When you have every day I eat breakfast, lunch, and it will probably say dinner and you might immediately think, that reflects some world knowledge that the model has. But as far as we know, all that really is, is a continuation of the sequence with a high probability token. It's high probability because of regularities in the world.

But for the language model, this is simply a high probability continuation. Again, when you prompt it with the president of the US is, and it gives you the name of a person as an answer, that might look like it has stored some knowledge about the world, and maybe there is a sense in which it has.

But as far as we know, and mechanistically, that is simply offering a high probability continuation of the sequence. When you get to something like the key to happiness is, and it offers you an answer that seems insightful, you should again remind yourself that that is just a high probability continuation of the input sequence based on all the training experience that the model has had.

We really have no ability to audit what those training sequences were like. The mechanism is uniform.
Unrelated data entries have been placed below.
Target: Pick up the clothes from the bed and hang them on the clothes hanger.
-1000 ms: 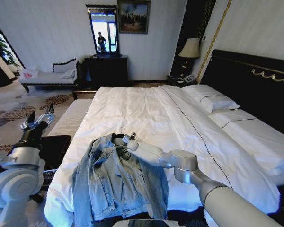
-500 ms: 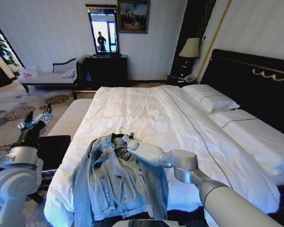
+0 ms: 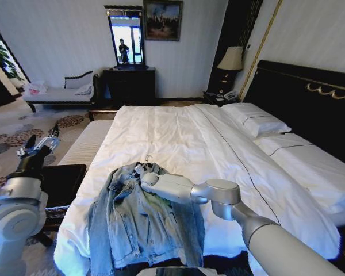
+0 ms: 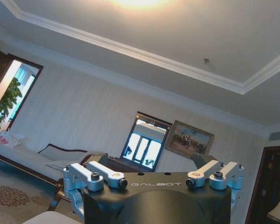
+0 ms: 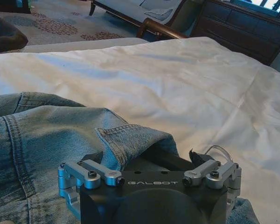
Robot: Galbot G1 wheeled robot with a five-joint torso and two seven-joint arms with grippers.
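Near the foot edge of the bed, closest to me, the denim jacket lies spread flat with the black hanger at its collar, small metal hook poking out toward the pillows. Long axis runs collar-to-hem: collar faces the headboard, hem faces me, just short of the mattress edge. Right tool is buried in the collar folds; I can't tell whether it's clenched or released, cloth hides the tips. Left tool is parked off the bed over the carpet, fingers spread and gripping nothing. My read: denim is limp, moderately heavy and not slippery, so it'll sag and swing. Best hold is the hanger neck or collar seam.
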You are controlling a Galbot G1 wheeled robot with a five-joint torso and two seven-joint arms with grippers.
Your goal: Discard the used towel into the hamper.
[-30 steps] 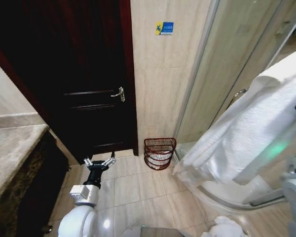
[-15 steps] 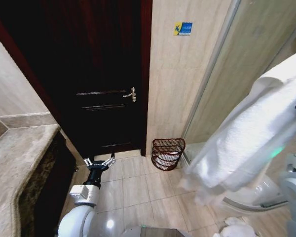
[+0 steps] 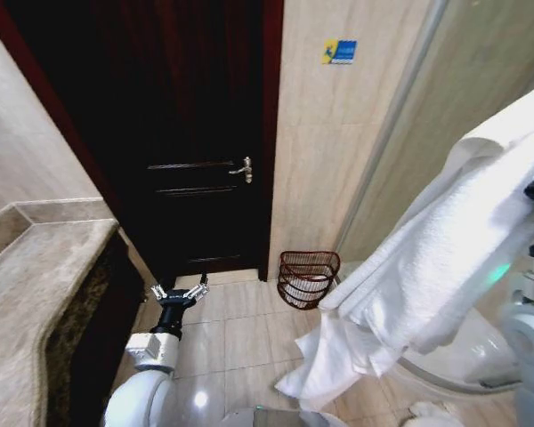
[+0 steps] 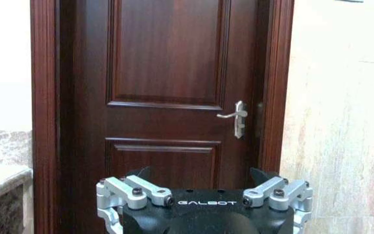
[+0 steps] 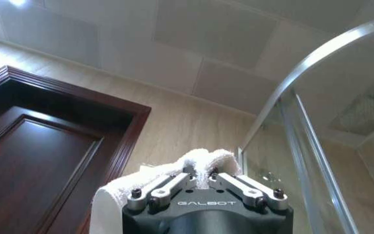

There might be something interesting happening in terms of representation under the hood here. But we should remind ourselves that really it's just high probability continuations for all of these cases. The final core concept that I want to mention here, is that one that we're going to return to at various points throughout the series.

This is this notion of instruction fine-tuning. This is from the blog post that announced chat GPT. It's a description of how they do instruct fine-tuning for that model. There are three steps here. I think the thing to highlight is that in step 1, we have what looks like fairly standard supervised learning, where at some level we have human curated examples of prompts with good outputs, and the model is trained on those instances.

Then at step 2, we again have humans coming in now to look at model outputs that have been generated and rank them according to quality conditional on the prompt input. That's two stages at which people are playing a crucial role. We have left behind the very pure version of the distributional hypothesis that says, just doing language model training of the sort I described before, on entirely unstructured sequence symbols, gives us models that are powerful.

We have now entered back into a mode where a lot of the most interesting behaviors are certainly happening because people are coming in to offer direct supervision about what's a good output given an input. It's not magic when these models seem to do very sophisticated things. It is largely because they have been instructed to do very sophisticated things by very sophisticated humans.

That is important in terms of understanding why these models work, and I think it's also important for understanding how various in-context learning techniques behave because increasingly, we're seeing a feedback loop where the kinds of things that we want to do with our prompts are informing the kinds of things that happen in the supervised learning phase making them more powerful.

Again, it's not a mysterious discovery about how large language models work, but rather just a reflection of the kinds of instruct fine-tuning that are very commonly happening now.